Skip to content

Optimize S3StreamsMetadataImage.getObjects performance  #2731

@lifepuzzlefun

Description

@lifepuzzlefun

Goal:

Remove the current NodeRangeIndexCache but provide the same performance for read the stream of sso.

General Design

  1. Lazy load streamSetObject and fill index to help sso search for stream.
  2. BloomFilter help check if sso really contains stream data.
  3. partial load node streamSetObject list to reduce loadStreamSetObject time.
  4. try StreamSetObject Compaction by object Count to control cluster total streamSetObject number.
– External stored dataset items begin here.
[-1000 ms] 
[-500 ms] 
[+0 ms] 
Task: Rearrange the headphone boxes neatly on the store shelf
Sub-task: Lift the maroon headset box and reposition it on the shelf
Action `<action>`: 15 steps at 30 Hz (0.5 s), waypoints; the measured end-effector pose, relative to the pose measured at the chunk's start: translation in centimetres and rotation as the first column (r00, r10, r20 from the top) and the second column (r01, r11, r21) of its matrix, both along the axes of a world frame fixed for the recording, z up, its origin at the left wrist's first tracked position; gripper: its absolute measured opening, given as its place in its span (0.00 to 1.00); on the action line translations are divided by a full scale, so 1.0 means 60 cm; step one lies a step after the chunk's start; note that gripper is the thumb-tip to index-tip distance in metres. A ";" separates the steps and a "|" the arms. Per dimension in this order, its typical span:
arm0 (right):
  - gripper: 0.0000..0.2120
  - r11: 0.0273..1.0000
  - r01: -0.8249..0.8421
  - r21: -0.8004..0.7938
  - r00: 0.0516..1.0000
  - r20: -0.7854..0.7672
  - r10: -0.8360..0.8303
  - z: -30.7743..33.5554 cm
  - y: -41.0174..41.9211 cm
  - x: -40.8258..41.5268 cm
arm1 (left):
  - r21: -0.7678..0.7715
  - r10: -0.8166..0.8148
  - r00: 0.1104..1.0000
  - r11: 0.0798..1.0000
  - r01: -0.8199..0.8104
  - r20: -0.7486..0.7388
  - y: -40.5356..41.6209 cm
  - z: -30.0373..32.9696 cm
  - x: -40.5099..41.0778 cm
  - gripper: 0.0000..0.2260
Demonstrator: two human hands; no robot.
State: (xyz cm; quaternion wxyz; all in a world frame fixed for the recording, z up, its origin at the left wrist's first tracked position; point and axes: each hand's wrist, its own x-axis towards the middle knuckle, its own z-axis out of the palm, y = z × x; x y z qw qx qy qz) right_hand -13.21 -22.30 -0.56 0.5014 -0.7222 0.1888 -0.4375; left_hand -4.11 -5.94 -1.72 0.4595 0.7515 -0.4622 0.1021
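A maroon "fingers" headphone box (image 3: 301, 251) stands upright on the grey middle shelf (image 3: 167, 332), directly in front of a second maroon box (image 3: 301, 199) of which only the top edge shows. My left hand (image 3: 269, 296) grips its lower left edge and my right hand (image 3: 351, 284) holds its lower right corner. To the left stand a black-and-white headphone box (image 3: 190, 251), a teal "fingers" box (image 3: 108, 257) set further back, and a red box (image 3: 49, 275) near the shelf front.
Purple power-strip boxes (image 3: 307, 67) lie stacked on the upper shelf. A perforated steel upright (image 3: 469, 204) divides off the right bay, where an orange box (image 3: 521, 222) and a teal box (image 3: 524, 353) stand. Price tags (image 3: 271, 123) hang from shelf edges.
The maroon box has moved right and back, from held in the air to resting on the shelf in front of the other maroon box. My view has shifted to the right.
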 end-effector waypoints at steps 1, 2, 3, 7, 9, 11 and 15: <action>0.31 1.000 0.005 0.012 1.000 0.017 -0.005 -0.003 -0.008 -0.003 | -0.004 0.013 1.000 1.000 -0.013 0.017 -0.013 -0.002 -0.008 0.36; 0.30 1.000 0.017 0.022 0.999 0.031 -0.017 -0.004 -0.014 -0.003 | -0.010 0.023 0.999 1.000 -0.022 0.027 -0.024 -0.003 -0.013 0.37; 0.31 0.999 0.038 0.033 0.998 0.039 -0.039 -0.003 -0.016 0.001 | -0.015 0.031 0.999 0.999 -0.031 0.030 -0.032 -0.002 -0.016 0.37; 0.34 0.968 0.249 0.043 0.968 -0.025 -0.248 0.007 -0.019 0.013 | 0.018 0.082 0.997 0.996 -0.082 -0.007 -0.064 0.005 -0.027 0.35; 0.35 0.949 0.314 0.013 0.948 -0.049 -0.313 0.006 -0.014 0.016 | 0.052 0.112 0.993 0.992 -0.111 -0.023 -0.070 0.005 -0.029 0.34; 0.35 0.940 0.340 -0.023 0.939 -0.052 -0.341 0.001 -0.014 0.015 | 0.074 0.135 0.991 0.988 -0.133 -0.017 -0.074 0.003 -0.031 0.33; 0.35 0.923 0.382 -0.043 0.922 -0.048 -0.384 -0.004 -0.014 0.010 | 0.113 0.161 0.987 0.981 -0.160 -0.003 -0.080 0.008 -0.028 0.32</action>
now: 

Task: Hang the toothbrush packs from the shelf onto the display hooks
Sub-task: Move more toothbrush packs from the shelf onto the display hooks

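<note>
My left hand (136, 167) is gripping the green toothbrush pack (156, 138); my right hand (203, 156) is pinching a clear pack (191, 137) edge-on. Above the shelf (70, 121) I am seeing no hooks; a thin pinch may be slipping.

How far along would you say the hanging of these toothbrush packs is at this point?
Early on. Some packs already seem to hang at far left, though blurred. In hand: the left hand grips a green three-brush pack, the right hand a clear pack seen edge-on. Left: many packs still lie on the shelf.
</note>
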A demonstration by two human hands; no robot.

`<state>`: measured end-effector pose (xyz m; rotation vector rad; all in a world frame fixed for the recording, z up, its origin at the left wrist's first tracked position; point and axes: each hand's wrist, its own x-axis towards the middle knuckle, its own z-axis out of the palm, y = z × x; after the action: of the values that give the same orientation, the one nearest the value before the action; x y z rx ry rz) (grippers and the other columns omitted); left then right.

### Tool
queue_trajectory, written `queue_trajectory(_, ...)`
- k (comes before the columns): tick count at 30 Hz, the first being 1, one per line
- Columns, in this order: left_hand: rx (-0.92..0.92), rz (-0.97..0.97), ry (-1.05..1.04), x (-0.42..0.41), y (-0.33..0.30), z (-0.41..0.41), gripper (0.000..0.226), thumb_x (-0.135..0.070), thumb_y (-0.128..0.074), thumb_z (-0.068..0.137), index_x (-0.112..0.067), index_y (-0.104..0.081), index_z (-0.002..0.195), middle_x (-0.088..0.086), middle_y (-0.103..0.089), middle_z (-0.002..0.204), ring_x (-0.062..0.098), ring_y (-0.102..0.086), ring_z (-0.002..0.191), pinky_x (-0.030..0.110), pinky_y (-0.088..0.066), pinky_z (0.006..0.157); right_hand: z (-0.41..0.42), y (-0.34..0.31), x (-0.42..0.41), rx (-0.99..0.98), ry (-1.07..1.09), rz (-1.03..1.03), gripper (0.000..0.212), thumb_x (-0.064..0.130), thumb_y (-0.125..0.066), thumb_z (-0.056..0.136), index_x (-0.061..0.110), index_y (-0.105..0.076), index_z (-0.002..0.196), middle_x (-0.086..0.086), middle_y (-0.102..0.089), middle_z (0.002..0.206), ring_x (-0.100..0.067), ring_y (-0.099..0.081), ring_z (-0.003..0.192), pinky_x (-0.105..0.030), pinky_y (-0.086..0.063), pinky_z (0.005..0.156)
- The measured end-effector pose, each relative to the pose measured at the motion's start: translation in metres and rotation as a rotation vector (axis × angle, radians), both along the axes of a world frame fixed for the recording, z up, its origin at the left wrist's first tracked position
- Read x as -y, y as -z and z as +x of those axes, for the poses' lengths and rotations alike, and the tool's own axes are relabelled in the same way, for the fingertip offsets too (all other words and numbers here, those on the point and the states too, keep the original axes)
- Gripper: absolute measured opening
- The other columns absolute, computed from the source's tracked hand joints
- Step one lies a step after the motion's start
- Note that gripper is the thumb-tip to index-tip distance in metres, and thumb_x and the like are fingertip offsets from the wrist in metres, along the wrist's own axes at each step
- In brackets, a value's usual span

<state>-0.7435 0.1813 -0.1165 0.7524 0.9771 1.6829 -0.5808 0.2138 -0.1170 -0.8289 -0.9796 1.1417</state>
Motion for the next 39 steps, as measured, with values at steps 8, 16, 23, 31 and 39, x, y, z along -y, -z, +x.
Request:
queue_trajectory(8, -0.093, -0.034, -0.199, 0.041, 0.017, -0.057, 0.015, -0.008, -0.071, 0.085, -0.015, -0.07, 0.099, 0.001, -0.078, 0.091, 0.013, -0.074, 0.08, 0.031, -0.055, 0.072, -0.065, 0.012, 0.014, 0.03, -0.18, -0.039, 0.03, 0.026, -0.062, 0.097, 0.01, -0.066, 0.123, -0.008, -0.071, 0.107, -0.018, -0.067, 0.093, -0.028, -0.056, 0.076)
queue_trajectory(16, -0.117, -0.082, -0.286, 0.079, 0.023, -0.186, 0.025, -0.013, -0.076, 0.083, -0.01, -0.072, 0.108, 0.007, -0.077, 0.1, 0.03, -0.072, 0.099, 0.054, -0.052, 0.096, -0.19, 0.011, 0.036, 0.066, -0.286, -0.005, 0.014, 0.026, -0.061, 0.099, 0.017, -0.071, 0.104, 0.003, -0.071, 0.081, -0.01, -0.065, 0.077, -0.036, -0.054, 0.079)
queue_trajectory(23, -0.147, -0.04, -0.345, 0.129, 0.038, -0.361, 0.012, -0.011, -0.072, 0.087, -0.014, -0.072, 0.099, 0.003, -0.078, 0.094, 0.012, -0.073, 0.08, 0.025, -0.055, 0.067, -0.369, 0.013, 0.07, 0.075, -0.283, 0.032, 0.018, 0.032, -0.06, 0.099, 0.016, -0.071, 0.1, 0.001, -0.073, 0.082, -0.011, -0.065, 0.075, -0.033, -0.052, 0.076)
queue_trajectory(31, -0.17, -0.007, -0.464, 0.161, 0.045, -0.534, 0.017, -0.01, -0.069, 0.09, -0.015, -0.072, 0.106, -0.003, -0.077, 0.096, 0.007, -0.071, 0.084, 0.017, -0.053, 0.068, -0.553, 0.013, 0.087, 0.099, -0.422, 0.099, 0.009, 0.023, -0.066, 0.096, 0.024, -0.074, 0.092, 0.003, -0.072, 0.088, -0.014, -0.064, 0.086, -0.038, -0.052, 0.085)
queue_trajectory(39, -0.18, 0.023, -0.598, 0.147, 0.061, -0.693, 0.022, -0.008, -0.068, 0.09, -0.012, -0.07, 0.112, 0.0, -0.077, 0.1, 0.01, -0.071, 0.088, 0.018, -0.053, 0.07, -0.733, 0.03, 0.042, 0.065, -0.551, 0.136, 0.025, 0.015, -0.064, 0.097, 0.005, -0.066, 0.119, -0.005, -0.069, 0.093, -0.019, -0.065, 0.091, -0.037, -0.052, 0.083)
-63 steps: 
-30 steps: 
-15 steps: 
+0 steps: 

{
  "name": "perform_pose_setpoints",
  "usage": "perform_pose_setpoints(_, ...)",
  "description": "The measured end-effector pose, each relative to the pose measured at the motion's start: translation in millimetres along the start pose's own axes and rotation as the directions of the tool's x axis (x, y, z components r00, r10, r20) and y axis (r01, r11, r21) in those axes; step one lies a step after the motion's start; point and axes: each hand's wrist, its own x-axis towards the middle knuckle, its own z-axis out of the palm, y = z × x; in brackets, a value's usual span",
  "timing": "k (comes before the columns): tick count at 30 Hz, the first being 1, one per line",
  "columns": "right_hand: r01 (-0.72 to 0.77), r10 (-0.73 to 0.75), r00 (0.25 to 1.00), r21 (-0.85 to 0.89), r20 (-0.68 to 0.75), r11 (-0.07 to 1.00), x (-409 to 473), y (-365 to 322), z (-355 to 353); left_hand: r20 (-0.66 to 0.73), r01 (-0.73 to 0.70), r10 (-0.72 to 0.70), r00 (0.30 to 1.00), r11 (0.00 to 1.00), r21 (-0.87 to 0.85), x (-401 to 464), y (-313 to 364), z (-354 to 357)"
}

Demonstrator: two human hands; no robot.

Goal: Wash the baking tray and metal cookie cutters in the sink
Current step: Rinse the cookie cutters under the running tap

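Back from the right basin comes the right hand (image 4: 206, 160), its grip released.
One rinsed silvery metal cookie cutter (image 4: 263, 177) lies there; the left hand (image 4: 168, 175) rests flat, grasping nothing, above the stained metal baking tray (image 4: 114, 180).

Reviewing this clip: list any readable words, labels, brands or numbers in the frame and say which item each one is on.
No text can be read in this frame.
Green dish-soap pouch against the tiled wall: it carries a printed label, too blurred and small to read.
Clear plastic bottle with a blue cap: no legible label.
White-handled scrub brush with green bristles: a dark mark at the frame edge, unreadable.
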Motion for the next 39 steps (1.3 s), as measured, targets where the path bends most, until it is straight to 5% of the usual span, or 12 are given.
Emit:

1. Lazy init StreamSetObjectRangeIndex by load StreamSetObject

  1. StreamSetObjectRangeIndex is a index
    streamId -> TreeMap(startOffset -> sso-id)

  2. The content of the StreamSetObjectRangeIndex is by lazy load streamSetObject

  3. After the StreamSetObject is loaded the List<StreamRangeOffset> will update the StreamSetObjectRangeIndex
    and the BloomFilter

  4. All the streamId in the streamSetObject will be insert into the streamSetObject
    which can help cold read of the large partition topic on the same node.

  5. Cache Size Eviction:

    1. The Cache with a ttl of 10 minutes and maxItemNumber is 20 * 10000
    2. when eviction the streamId index will be removed

2. StreamIdBloomFilter

  1. A index for check if streamRange in streamSetObject
    (streamSetObjectId -> exist(streamId) ?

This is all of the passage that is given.